Is the U.S. SAFE WEB Act’s Grant of Power to the FTC Too Broad?

<13>The U.S. SAFE WEB Act raises concerns about the FTC’s intrusion into U.S. citizens’ privacy rights when foreign law enforcement agencies request investigative cooperation. These concerns are over the FTC’s power to share confidential information with foreign law enforcers, delayed notice of process, third party voluntary disclosure, and the FTC’s authority to access and disclose financial information.

<14>The first possible privacy concern raised by the Act involves the FTC’s power to share confidential information with foreign law enforcers. Section 4(b) of the Act allows the FTC to conduct investigations and discovery to help foreign law enforcers in appropriate cases,36 and §§ 4(a) and 6(a) authorize the FTC to share confidential information in its consumer protection files with foreign law enforcers,37 subject to appropriate confidentiality assurances.38 These provisions might lead to baseless intrusion into U.S. citizens’ privacy rights when foreign law enforcers’ allegations are unfounded.

<15>However, this concern seems remote. The FTC is not the first agency to have this authority; federal statutes have already granted several other federal agencies authority to share such information with foreign counterparts.39 These agencies’ practices have not created any real problems with regard to U.S. citizens’ privacy rights or no such problems have been widely reported. Moreover, §§ 4(a) and 6(a) do not authorize any new privacy invasions because the information shared is from investigations already pending in the FTC.40 Section 4(b) has a greater privacy impact than §§ 4(a) and 6(a),41 however investigations and discovery under this section require the Commissioners approval.42 Thus, the true privacy risk of the U.S. SAFE WEB Act may be minimal.

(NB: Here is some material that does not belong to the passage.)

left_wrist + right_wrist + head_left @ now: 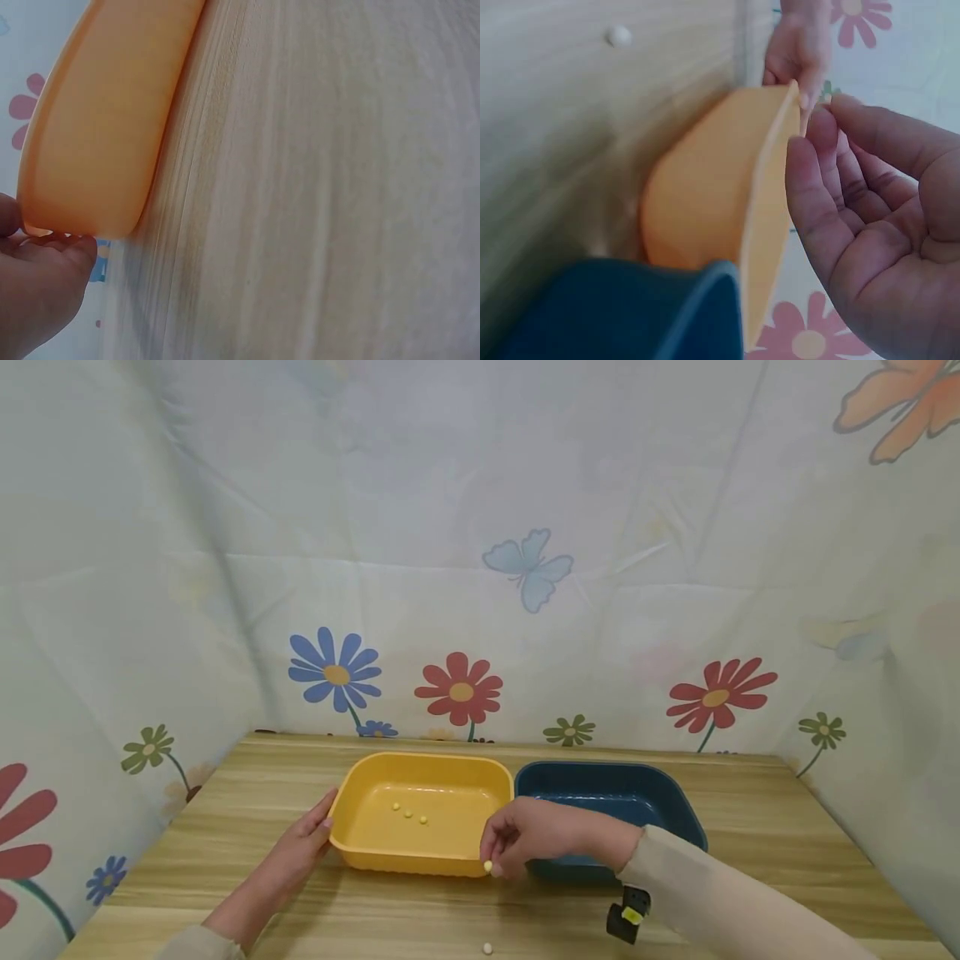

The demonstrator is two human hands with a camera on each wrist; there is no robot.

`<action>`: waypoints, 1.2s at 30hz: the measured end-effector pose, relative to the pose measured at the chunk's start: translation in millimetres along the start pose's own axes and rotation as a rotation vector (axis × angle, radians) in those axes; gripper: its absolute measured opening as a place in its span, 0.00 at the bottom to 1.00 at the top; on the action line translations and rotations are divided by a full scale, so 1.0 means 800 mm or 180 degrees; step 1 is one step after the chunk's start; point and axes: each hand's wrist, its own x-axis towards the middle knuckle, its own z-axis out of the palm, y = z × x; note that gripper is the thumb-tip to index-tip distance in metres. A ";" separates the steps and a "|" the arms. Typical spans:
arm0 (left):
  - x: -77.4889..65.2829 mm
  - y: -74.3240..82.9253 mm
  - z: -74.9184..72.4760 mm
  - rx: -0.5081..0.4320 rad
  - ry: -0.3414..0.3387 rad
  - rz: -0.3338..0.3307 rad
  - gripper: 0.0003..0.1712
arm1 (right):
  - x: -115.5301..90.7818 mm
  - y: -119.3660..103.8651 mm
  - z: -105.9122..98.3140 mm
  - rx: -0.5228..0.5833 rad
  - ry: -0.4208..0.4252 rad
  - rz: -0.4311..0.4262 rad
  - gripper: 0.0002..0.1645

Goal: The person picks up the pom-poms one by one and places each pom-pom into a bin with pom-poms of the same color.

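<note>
My left hand grips the left rim of a yellow plastic basin, thumb at the rim and fingers against the outer wall, as the left wrist view shows. Three small pale-yellow balls lie on its floor. My right hand is at the basin's near right corner and pinches another small pale-yellow ball between thumb and fingertips. In the right wrist view the fingertips meet, and that ball is hardly visible. One more pale ball lies on the table near its front edge.
A dark blue basin stands against the yellow one on the right, partly covered by my right forearm. Both sit on a wood-grain table. A cloth printed with flowers and butterflies hangs behind and at the sides.
</note>
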 end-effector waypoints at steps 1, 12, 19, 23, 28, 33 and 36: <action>0.000 0.000 0.000 0.0007 0.0005 0.0001 0.33 | 0.002 -0.003 -0.004 -0.0012 -0.0017 0.0012 0.05; 0.002 0.000 -0.001 -0.0012 -0.0003 -0.0016 0.34 | 0.047 -0.031 -0.043 -0.0345 -0.0363 0.0023 0.04; 0.003 0.000 0.000 0.0006 0.0017 -0.0044 0.33 | 0.089 -0.041 -0.059 -0.0594 -0.0512 0.0193 0.03; 0.004 0.001 0.000 0.0006 0.0027 -0.0037 0.33 | 0.109 -0.046 -0.064 -0.0701 -0.0695 0.0300 0.03; 0.006 0.003 0.001 0.0009 0.0034 0.0011 0.33 | 0.131 -0.052 -0.072 -0.0684 -0.0936 0.0561 0.04; 0.006 0.004 -0.001 0.0011 0.0028 -0.0007 0.33 | 0.158 -0.051 -0.075 -0.0485 -0.1076 0.0849 0.05; 0.005 0.004 -0.002 0.0015 0.0023 -0.0004 0.33 | 0.174 -0.046 -0.072 -0.0338 -0.1092 0.1002 0.06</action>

<16>A second possible cause for concern is delayed notice of process. Section 7 protects the confidentiality of FTC investigations by preventing or delaying notice of process to those under investigation if the FTC believes notification may produce an “adverse result.”43 This is similar to provisions of the proposed International Consumer Protection Act of 2003 (“ICPA”), which would grant the FTC power to access information about an individual but delay notice of process to the individual.44 The Center for Democracy and Technology (“CDT”) has criticized this ICPA provision because it might deprive an individual the right to challenge a subpoena.45 Similar concerns might be raised with the U.S. SAFE WEB Act. Traditionally, when the government seeks records relevant to an authorized investigation from an individual, it can seize them with a court order.46 The recipient of an order has the opportunity to challenge it.47 However, the CDT’s Associate Director has highlighted the specific concerns raised by the ICPA when an individual’s information is sought though third-party subpoena:

[M]ore and more records about individuals and companies are held by third parties – including [financial institutions] and online service providers – who may have no interest in seeking to ensure that a subpoena is narrowly focused, since the records do not pertain to them. Increasingly, the government is seeking to prohibit holders of data from disclosing to their customers the fact that the government has sought their records. This means that the person whose privacy is being breached has essentially no opportunity to challenge the subpoena.48

<17>These problems stemming from delayed subpoena notice become more serious in the international consumer protection context because “records will be disclosed to foreign governments, against whom redress may be extremely difficult if the records are misused.”49

<18>Nevertheless, CDT’s delayed notice concerns may not apply to the U.S. SAFE WEB Act. The ICPA would have authorized FTC cross-border cooperation in cases involving conduct that would not be illegal if committed in the US.50 In contrast, § 4 of the U.S. SAFE WEB Act explicitly states that the FTC provides investigative assistance to foreign law enforcers only if the assistance “concerns acts or practices that cause or are likely to cause injury to a significant number of persons,” is limited to practices substantially similar to practices prohibited by any provision of laws administered by the FTC, and would not “prejudice the public interest of the United States.”51 Moreover, § 7 applies the delay of notice only when notification may cause an “adverse result.”52 The provision strictly confines the definition of “adverse result” to limited situations, such as endangering the life or physical safety of an individual, flight from prosecution, or the destruction of or tampering with evidence,53 and there is the additional security of mandatory judicial approval for delaying notification and prohibiting disclosure.54 Moreover, the provision sets upper limits for delaying notice at sixty days “if there is reason to believe that disclosure may cause an adverse result,” or otherwise up to thirty days for each request, with a maximum of nine months.55 Thus, concern over § 7’s delayed notice provision seems attenuated.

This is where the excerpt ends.